Removing duplicate items from an array

11-15-2017

Registered User

82, 2

Join Date: Jul 2012

Last Activity: 10 February 2020, 11:44 AM EST

Posts: 82

Thanks Given: 33

Thanked 2 Times in 2 Posts

Removing duplicate items from an array

Hello Experts,

I am trying to write a shell script to find duplicate items in an array, this is what i have tried :

Code:

#!/bin/bash
echo "This is another sample Progg to remove duplicate items from an array"
echo "How many number do you want to insert"
read n
for (( i=0; i<$n; i++ ))
do
   echo "Enter Number"
   read num
   arr[i]=$num
done
 echo "Insertion is done, Below are the element of the array"
 echo ${arr[@]}

for (( i=0; i<$n; i++ ))
do
    echo "------------i here is ${arr[i]}-------" 
    for (( j=0; j<$n; j++ ))
  do
       echo "j here is ${arr[j]}"
      if [[ $i -eq $j ]]
        then
           echo "Skip this iteration"
            continue
        else
           if [[ arr[i] -eq arr[j] ]]
             then
                 echo "There is a duplicate!!"
                 arr=(${arr[@]:0:$j} ${arr[@]:(( $j+1))})
                 break
           fi
      fi
  done
done
echo ${arr[@]}

The script is working properly and removing the duplicate element as expected, the problem is since i am using a counter (variable n) equivalent to number of items in array to loop, the number of iteration is always constant even though I am popping out the duplicate element as soon as it is encountered.

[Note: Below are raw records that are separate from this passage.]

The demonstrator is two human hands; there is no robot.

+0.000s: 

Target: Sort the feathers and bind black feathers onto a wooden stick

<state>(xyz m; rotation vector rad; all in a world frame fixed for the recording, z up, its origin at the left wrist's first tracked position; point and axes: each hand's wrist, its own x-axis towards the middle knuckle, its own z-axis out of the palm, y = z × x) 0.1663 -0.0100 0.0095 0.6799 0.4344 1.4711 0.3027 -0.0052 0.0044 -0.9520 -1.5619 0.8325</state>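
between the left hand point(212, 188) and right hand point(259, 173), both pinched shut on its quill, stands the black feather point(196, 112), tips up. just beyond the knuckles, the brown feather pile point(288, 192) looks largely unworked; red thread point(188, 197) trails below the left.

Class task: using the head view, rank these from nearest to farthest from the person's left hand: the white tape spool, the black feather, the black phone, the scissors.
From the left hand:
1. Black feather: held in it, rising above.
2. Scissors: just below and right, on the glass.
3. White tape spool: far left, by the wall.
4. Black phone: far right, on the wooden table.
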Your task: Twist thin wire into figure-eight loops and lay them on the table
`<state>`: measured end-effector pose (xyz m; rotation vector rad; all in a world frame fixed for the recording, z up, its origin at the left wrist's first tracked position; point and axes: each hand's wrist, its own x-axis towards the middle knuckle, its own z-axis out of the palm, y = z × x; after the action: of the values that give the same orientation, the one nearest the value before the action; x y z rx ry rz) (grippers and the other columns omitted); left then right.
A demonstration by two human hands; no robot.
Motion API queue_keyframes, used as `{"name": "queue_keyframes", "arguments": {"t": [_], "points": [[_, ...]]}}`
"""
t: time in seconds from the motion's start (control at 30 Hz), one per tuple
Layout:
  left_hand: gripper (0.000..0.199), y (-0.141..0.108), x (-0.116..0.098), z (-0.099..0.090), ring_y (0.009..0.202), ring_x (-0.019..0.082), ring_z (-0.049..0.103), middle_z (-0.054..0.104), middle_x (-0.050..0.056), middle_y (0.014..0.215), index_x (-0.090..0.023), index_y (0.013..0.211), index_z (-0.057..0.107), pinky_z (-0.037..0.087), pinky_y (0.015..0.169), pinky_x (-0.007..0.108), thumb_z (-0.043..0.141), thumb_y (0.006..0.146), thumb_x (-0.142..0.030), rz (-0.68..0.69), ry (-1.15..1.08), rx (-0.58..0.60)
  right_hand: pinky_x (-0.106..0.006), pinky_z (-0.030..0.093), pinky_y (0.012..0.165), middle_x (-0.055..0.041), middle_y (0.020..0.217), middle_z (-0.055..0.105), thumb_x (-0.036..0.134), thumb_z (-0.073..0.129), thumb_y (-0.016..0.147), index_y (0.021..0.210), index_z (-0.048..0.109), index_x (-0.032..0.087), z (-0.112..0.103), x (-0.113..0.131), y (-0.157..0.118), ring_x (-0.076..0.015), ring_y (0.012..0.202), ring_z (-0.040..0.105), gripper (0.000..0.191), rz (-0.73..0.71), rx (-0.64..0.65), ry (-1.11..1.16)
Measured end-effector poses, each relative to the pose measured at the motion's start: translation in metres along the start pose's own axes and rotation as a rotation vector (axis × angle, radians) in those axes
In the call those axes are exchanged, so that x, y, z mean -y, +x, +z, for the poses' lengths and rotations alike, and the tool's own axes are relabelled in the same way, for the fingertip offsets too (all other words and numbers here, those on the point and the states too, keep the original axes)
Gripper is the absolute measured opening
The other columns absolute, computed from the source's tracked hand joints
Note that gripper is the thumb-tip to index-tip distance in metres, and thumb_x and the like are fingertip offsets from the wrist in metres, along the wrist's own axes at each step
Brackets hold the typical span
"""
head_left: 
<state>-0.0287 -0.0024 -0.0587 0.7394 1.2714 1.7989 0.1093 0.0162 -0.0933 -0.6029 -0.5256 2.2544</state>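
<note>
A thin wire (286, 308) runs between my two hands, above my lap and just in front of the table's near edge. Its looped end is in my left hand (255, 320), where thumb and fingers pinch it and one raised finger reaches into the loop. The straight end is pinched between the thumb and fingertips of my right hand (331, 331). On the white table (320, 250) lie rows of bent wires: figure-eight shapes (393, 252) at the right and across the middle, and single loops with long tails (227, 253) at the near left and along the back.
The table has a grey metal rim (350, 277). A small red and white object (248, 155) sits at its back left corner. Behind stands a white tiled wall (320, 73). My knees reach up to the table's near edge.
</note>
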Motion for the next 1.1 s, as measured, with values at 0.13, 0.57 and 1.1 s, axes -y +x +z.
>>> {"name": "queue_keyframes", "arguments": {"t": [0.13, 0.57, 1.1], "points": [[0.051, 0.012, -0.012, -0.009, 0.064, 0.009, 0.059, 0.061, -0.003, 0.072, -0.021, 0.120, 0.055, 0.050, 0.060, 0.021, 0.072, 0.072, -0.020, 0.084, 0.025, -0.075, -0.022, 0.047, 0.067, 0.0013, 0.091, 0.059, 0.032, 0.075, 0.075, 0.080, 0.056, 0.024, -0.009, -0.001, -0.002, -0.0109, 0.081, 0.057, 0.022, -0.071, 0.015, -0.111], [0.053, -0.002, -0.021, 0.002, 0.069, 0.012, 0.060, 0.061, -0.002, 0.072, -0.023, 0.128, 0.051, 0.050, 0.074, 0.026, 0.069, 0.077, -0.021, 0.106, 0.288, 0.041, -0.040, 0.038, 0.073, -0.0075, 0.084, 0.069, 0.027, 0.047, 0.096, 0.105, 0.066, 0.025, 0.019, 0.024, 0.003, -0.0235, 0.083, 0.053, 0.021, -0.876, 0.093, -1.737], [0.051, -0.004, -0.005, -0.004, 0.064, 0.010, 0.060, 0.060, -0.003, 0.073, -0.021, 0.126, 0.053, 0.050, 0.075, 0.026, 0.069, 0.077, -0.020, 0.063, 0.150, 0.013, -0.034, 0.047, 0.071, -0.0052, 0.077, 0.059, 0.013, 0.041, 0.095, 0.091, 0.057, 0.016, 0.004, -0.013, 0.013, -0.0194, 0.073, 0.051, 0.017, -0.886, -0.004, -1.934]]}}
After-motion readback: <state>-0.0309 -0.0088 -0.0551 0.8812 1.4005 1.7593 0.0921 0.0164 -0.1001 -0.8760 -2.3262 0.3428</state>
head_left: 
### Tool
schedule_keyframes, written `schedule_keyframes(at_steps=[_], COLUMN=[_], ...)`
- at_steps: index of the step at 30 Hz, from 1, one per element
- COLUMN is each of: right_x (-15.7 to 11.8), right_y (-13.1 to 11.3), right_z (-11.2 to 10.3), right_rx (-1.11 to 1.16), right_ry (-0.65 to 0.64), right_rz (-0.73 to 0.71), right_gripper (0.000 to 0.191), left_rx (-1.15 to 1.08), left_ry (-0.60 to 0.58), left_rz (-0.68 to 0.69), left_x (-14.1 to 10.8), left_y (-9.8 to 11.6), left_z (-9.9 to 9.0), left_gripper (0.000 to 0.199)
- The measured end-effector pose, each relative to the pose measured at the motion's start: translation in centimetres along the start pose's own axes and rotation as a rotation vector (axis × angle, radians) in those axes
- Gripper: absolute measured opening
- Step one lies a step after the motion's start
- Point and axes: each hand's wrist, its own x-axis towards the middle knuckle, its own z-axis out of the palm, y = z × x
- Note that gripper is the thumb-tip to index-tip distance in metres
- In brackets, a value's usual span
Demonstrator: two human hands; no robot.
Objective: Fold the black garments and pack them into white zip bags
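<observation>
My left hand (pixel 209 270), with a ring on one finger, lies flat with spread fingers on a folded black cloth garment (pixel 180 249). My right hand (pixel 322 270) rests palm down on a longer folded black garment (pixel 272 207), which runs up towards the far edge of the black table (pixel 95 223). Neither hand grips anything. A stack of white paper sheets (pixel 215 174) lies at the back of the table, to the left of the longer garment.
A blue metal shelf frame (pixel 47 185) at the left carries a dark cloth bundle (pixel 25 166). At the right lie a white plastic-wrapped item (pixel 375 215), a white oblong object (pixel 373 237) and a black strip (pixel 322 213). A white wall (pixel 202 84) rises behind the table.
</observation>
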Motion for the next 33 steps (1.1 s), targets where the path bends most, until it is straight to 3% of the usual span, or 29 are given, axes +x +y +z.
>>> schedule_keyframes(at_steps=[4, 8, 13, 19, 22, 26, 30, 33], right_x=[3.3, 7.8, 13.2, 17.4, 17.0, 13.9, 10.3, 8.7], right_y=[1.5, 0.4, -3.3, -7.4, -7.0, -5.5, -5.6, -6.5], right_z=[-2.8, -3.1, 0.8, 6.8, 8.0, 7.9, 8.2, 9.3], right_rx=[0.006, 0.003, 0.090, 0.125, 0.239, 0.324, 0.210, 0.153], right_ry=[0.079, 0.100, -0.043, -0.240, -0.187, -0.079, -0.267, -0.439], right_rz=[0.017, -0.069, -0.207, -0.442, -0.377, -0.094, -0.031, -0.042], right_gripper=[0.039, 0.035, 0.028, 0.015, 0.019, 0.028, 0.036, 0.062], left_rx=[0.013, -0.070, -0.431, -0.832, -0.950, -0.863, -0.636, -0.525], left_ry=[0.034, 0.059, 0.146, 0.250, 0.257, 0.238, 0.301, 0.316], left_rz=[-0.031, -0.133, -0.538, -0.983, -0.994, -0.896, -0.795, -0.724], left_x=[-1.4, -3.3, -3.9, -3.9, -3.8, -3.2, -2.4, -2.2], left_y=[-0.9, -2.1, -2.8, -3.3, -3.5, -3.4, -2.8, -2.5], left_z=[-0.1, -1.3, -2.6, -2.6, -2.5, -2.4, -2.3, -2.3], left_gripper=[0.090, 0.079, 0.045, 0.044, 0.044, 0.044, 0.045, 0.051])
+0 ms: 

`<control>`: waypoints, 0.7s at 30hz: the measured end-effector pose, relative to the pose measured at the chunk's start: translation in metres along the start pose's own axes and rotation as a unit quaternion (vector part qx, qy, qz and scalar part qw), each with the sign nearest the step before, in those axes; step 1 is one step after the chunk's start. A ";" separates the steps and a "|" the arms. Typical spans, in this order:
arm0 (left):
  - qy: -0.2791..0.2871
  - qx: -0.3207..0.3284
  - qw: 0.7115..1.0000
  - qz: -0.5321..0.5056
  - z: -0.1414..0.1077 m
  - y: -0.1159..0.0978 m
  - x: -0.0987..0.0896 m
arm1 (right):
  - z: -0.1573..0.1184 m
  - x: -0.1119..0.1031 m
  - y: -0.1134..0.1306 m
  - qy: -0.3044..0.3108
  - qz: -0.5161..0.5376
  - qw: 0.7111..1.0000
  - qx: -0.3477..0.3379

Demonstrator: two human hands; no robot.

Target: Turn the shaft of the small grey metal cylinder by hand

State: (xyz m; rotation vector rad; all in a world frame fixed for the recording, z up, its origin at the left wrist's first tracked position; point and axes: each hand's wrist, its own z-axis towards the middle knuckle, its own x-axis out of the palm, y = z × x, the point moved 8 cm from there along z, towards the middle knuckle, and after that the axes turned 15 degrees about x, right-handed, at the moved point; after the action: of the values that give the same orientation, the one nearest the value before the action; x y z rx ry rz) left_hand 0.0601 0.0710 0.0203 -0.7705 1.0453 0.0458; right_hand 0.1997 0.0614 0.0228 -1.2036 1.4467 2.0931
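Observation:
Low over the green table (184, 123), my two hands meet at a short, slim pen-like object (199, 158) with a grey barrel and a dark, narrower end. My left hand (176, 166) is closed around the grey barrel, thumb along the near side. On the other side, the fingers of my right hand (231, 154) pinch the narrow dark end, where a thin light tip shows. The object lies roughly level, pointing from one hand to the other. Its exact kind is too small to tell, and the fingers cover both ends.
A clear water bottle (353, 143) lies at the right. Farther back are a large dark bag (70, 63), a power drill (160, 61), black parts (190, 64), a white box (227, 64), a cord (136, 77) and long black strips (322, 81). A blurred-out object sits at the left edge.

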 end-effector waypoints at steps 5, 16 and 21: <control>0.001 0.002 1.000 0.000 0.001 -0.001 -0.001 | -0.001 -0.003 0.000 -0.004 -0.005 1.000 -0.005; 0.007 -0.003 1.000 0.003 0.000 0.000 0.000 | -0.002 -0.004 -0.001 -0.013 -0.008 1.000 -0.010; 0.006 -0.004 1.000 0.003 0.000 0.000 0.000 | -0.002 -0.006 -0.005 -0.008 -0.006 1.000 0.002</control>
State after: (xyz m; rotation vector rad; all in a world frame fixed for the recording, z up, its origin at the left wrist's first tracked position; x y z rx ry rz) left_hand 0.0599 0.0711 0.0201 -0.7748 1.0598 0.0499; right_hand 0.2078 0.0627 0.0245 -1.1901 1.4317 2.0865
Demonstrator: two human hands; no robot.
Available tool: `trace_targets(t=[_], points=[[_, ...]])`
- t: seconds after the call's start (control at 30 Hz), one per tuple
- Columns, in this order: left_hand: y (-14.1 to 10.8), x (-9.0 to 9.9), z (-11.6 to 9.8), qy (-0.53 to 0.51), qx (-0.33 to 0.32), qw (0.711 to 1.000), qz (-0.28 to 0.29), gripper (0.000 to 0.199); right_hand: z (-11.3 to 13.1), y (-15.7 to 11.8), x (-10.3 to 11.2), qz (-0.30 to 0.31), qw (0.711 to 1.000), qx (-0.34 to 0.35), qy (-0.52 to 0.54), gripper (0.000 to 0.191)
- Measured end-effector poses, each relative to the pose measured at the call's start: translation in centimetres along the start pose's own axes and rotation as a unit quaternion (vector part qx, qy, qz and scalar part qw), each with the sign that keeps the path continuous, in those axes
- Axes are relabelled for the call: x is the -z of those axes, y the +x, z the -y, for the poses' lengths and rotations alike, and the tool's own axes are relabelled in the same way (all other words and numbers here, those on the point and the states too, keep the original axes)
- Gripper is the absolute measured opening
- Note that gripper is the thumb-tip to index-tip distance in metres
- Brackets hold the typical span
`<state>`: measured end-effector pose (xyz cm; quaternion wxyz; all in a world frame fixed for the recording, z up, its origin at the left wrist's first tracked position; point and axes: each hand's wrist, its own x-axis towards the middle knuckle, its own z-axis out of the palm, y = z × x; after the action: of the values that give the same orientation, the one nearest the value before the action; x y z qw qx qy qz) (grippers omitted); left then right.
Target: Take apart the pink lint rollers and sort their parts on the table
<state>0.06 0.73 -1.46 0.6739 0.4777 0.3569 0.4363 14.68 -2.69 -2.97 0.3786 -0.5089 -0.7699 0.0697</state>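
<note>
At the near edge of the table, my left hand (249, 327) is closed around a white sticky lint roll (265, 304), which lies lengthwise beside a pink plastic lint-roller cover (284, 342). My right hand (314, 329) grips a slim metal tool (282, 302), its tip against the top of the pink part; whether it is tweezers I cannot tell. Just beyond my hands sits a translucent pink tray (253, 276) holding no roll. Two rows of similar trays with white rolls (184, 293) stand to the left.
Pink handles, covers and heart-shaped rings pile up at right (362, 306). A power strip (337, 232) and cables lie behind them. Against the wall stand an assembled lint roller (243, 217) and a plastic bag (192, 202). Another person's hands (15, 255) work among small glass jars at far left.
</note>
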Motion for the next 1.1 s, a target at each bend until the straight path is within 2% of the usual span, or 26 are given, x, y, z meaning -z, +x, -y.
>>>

Any help on how to optimise the script to remove the iteration that are not required?

mukulverma2408

View Public Profile for mukulverma2408

Find all posts by mukulverma2408

11-16-2017

Registered User

12,315, 4,560

Join Date: Jul 2012

Last Activity: 22 November 2019, 4:29 PM EST

Location: San Jose, CA, USA

Posts: 12,315

Thanks Given: 952

Thanked 4,560 Times in 3,818 Posts

I don't think your code works as well as you think it does. Try running your script again telling it that you want it to process 5 numbers and then enter the same number 5 times. Do you get the results you wanted? Then try running your script again telling it that you want it to process 5 numbers and then enter 1, 2, 1, 3, and 1. Would you expect the final result to be 2 3 1 or 1 2 3?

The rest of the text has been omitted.